Flatbed Report: Demand drops as lumber prices fall

The housing industry is one of the first to react to the continual Federal Reserve interest rate hikes. The low-interest mortgage rates of the past years have fueled an imbalance in the demand and supply of the housing market. House prices have risen 17.5% y/y in March 2022. The lumber industry has been the first to experience the effects of the high demand and softening of the housing market. 

Lumber commodity prices hit the 2nd all-time high in February at $1,216 per thousand board/feet and now have been nearly cut in half and are showing prices at $640. 

“Inflation pressures have led to rising interest rates and a slowing of housing starts, and lumber buyers have…started to slow their orders,” says Scott Reaves, director of forest operations at Domain Timber Advisors. Lumber prices have fallen from the “extreme levels seen throughout the pandemic,” but they remain significantly higher than levels seen before the pandemic, says Reaves. While the reality is that while single-family housing demand is slowing, there is still a “tremendous amount of business in the pipeline, and many builders have [three to five] months of solid backlog as they attempt to finish projects that are already in play,” said Steve Loebner, director of risk management at Sherwood Lumber. So, “we are faced with a market that is gradually slowing overall, but by no means falling off a cliff,” says Loebner.

Transportation issues have also lessened for the lumber industry, according to Michael Wisnefski, CEO of MaterialsXchange. “Transportation has loosened up; the product is moving. Lumber never really had a production issue. Where they did have an issue was moving the product from the production facility to the market.” Evidence of this can also be found in the flatbed market, where spot linehaul rates have declined by $0.21 per mile since the beginning of 2022.

All rates cited below exclude fuel surcharges unless otherwise noted.

Flatbed capacity tightened in Seattle last week following a surge in load post volumes, which increased by 35% w/w. Outbound spot rates were also up, rising by $0.12/mile to an average of $2.48/mile. Loads to Reno, 750 miles to the south, were up slightly to an average of $2.32/mile and, despite dropping for the prior four months, are now $0.06/mile higher than the previous year. 

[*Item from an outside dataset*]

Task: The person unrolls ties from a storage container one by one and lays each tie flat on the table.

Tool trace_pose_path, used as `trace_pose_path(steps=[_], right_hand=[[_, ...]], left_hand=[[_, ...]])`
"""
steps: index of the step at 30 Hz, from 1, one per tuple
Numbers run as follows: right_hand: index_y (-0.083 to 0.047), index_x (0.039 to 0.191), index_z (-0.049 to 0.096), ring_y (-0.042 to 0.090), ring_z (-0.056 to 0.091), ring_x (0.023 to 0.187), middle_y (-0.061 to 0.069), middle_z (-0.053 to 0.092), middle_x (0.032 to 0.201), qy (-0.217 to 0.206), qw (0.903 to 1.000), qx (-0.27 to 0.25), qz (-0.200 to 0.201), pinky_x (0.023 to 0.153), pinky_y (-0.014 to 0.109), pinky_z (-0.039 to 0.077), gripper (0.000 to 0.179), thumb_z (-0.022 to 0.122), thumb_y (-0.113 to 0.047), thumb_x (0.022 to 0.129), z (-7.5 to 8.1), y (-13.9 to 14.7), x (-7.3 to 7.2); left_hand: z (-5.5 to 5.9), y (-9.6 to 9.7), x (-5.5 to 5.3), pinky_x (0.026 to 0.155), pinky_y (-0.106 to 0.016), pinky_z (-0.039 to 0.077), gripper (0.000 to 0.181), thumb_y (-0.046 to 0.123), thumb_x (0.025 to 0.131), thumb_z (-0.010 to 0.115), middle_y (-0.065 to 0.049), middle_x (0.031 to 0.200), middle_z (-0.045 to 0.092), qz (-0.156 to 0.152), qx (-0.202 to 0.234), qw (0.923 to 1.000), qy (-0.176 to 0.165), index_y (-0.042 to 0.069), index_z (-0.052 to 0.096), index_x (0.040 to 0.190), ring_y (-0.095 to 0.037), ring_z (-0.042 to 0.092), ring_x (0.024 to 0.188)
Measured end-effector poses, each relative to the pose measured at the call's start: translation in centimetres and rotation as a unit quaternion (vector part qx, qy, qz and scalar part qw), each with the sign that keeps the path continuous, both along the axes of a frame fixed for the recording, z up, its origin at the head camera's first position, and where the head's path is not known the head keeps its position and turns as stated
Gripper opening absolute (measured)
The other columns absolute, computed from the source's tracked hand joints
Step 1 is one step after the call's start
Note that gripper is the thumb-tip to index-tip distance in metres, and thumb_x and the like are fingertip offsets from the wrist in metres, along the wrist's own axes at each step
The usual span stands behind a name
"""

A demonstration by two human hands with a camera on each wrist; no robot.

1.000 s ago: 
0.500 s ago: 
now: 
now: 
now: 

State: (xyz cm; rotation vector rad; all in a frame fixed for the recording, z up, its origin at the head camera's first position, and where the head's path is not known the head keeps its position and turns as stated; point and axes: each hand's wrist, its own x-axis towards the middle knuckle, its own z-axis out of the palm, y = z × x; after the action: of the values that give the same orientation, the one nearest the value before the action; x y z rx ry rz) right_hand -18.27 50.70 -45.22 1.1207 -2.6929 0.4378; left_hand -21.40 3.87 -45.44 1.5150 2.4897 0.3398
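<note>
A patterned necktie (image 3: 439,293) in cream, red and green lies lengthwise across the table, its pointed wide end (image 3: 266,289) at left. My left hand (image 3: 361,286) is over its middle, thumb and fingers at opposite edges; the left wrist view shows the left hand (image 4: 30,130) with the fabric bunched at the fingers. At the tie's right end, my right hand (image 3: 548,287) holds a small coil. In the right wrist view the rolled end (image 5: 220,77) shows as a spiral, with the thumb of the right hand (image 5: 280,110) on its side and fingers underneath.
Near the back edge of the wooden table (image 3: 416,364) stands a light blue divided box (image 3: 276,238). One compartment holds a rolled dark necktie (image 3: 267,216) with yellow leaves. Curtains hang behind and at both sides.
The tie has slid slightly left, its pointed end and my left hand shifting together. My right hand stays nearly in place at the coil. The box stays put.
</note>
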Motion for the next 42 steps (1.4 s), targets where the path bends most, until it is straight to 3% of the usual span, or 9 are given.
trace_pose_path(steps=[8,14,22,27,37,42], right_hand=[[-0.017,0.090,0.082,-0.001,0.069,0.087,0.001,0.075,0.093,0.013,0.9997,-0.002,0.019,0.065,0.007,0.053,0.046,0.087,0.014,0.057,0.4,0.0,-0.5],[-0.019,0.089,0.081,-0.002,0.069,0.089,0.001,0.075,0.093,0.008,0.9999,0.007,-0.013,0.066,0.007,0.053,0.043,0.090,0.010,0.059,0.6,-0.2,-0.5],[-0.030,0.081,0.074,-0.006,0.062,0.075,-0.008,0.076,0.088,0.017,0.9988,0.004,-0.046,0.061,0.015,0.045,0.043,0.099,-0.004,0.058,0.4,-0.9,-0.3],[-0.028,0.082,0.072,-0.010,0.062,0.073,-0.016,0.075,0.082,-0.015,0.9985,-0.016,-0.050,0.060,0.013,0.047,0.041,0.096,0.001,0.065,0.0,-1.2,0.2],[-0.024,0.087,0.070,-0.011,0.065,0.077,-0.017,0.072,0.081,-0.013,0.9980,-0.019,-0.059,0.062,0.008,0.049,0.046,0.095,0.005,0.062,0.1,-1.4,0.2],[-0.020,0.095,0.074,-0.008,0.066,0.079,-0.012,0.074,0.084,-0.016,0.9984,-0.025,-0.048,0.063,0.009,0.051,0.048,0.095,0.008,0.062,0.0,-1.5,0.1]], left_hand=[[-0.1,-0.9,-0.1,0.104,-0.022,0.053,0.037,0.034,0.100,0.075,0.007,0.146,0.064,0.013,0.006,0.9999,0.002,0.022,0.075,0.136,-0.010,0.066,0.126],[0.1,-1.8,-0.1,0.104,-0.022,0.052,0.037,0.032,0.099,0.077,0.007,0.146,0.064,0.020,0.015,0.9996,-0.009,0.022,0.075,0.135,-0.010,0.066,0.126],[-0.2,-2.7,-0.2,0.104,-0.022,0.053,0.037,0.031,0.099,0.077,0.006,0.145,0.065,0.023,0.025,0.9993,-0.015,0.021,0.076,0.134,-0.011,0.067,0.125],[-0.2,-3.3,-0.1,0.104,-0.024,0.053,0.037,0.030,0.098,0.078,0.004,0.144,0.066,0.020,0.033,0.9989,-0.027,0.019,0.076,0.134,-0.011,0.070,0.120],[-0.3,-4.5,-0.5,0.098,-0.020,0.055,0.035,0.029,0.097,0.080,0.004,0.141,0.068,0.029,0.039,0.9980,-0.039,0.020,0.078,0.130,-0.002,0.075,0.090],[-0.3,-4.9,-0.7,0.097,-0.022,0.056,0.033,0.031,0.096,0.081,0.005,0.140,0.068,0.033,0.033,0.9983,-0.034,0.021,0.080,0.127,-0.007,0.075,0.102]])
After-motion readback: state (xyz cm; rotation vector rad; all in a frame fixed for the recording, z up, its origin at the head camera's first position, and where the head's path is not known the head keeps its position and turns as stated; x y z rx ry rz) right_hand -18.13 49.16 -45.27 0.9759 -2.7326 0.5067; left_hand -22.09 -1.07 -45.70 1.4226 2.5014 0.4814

Following the 12% m/m increase in June, Houston import volumes are now up 20% y/y pushing more loads into the flatbed spot market, which was up 32% last week. After tightening the prior week rapidly, capacity eased the previous week following a $0.14/mile decrease to an average of $2.87/mile. On the short-haul lane north to Ft. Worth, spot rates dropped by $0.32/mile below the June average to $3.58/mile last week. That’s still $0.28/mile higher than the previous year on DAT’s number one flatbed lane in the spot market. In the manufacturing center of Massachusetts in Springfield, capacity was tight last week following a 62% surge in load posts resulting in outbound spot rates jumping by 34% to an average of $2.68/mile.  

Flatbed load posts (LP) are almost identical to mid-July 2018, following last week’s 12% w/w increase. Like dry van and reefer, the flatbed spot market is seeing capacity loosened rapidly after the previous week’s 29% w/w increase in carriers posting their equipment for loads. While equipment post levels are also at record highs for this time of the year, they are less than one percent below the highest ever recorded level in late 2019. As a result of much higher equipment posts last week, the flatbed load-to-truck (LTR) ratio decreased to 23.27.

As the heat goes out of the flatbed spot market, linehaul rates are now down for seven weeks in succession following last week’s $0.02/mile decrease. Spot rates have dropped $0.09/mile in the previous month and $0.18/mile since the start of the year but remain $0.08/mile higher than in 2018. Compared to prior non-pandemic years, flatbed linehaul rates are $0.45/mile higher.